[ACTIVITY]: From the records below, transcribe only the lines running from the one with "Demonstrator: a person" through the one with "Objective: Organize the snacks". Keep both of those end lines.

----- RECORDED INFORMATION -----

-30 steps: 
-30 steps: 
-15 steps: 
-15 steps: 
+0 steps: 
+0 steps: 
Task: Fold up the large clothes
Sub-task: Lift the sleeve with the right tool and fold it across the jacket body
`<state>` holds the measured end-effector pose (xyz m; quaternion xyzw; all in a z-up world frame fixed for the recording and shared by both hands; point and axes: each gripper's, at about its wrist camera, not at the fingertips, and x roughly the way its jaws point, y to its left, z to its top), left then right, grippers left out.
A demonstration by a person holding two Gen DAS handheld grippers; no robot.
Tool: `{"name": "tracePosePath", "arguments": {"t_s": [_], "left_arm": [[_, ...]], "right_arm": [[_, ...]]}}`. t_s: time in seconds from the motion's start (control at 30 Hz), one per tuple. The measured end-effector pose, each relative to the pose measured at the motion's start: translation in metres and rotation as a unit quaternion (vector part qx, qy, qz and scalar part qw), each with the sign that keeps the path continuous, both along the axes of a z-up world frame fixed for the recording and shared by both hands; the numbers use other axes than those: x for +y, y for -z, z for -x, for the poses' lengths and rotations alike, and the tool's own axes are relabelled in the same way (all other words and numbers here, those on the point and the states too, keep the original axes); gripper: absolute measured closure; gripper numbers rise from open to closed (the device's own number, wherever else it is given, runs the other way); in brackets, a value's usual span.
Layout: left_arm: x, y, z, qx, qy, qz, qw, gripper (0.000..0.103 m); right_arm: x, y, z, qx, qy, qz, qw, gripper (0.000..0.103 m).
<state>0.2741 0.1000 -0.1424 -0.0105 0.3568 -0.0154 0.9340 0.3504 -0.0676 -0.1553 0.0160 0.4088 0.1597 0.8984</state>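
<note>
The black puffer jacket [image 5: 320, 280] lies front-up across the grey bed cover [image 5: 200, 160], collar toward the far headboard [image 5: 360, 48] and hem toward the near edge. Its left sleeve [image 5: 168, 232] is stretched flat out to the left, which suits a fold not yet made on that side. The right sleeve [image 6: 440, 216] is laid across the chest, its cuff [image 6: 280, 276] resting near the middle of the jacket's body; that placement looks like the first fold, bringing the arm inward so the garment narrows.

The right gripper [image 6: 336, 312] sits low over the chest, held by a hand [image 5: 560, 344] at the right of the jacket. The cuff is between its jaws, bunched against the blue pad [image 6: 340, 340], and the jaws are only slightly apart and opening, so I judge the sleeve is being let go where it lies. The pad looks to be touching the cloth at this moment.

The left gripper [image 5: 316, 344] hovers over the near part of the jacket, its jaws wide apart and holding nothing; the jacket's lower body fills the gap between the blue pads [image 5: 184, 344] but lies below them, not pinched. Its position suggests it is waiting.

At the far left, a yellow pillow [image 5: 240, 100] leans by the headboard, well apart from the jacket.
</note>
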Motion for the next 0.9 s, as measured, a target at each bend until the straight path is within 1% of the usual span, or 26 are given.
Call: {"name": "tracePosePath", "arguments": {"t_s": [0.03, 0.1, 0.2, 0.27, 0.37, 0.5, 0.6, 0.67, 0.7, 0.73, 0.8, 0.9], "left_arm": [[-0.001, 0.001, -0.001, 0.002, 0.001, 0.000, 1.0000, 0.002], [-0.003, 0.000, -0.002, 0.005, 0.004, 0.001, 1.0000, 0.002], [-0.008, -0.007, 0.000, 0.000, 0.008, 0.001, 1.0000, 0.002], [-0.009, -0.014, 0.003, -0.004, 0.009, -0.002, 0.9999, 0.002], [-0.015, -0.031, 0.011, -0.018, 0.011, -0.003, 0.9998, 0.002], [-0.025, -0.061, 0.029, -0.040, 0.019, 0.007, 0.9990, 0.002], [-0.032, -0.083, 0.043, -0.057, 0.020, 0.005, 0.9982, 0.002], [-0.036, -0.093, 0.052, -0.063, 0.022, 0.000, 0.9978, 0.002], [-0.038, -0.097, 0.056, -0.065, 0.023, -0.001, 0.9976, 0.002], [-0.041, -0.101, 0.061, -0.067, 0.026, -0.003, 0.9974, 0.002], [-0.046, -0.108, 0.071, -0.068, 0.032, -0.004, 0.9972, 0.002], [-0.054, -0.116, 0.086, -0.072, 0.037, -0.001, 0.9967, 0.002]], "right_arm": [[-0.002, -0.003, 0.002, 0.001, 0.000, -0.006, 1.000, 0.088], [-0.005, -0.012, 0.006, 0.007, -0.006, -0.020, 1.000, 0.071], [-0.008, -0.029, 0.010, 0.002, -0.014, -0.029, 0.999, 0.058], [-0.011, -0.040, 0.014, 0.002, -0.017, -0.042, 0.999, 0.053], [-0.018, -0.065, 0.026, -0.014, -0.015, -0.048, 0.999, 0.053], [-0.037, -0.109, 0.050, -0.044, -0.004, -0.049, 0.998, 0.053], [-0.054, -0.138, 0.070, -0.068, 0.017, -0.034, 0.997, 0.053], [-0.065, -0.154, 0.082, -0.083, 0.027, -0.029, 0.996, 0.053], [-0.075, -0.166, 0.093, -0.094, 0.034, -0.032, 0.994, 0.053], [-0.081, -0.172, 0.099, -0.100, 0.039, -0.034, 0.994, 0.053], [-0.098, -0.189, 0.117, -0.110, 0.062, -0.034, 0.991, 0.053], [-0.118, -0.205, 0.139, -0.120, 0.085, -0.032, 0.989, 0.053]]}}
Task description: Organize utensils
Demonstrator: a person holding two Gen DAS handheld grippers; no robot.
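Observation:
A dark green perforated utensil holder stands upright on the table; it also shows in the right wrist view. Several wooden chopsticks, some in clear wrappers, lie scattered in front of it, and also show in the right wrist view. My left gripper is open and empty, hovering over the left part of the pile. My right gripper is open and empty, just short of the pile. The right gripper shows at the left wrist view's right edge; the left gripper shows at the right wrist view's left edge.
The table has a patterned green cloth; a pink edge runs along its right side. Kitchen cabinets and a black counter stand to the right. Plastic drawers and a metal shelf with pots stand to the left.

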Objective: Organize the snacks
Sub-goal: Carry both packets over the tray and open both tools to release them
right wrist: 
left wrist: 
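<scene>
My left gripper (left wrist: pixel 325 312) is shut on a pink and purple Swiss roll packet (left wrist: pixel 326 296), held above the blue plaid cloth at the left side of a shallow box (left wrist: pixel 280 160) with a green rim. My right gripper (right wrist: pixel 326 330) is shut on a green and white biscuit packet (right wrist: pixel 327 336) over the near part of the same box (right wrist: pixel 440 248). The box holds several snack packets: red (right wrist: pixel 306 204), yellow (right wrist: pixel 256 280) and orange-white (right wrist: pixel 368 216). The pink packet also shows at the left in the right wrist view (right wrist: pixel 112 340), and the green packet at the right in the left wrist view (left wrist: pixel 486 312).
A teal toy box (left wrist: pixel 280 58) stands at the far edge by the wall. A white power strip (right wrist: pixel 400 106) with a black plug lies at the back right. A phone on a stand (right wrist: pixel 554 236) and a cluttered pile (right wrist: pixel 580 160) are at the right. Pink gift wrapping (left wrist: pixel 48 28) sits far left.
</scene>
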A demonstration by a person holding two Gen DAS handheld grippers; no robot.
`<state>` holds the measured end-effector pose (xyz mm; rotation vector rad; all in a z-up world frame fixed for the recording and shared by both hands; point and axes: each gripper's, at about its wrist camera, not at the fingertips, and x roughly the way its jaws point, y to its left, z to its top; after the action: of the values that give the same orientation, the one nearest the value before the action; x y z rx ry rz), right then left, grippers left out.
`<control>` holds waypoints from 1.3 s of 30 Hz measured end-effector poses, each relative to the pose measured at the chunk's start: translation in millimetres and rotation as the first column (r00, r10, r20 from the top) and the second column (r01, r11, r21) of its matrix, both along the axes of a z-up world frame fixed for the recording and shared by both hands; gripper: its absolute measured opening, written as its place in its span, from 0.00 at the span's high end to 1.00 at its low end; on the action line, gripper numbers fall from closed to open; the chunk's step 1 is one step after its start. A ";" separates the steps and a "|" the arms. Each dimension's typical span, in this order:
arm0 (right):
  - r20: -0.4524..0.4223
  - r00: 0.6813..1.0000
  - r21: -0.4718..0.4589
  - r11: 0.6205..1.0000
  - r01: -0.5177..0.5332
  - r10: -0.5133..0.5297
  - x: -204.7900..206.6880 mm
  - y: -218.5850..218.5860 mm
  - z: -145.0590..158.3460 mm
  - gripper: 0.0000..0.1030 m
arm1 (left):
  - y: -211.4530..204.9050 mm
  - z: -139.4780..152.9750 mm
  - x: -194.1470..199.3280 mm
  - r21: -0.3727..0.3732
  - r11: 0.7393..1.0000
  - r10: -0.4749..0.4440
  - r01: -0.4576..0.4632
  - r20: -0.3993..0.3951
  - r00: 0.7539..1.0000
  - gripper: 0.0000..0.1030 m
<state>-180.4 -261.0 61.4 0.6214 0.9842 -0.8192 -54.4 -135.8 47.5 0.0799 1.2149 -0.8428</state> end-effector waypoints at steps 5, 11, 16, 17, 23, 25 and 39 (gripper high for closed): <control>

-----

[RESPONSE FOR THIS EXERCISE]:
Demonstrator: a person holding two Gen DAS handheld grippers; no robot.
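Observation:
A dark green perforated utensil holder stands upright on the table; it also shows in the right wrist view. Several wooden chopsticks, some in clear wrappers, lie scattered in front of it, and also show in the right wrist view. My left gripper is open and empty, hovering over the left part of the pile. My right gripper is open and empty, just short of the pile. The right gripper shows at the left wrist view's right edge; the left gripper shows at the right wrist view's left edge.
The table has a patterned green cloth; a pink edge runs along its right side. Kitchen cabinets and a black counter stand to the right. Plastic drawers and a metal shelf with pots stand to the left.
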
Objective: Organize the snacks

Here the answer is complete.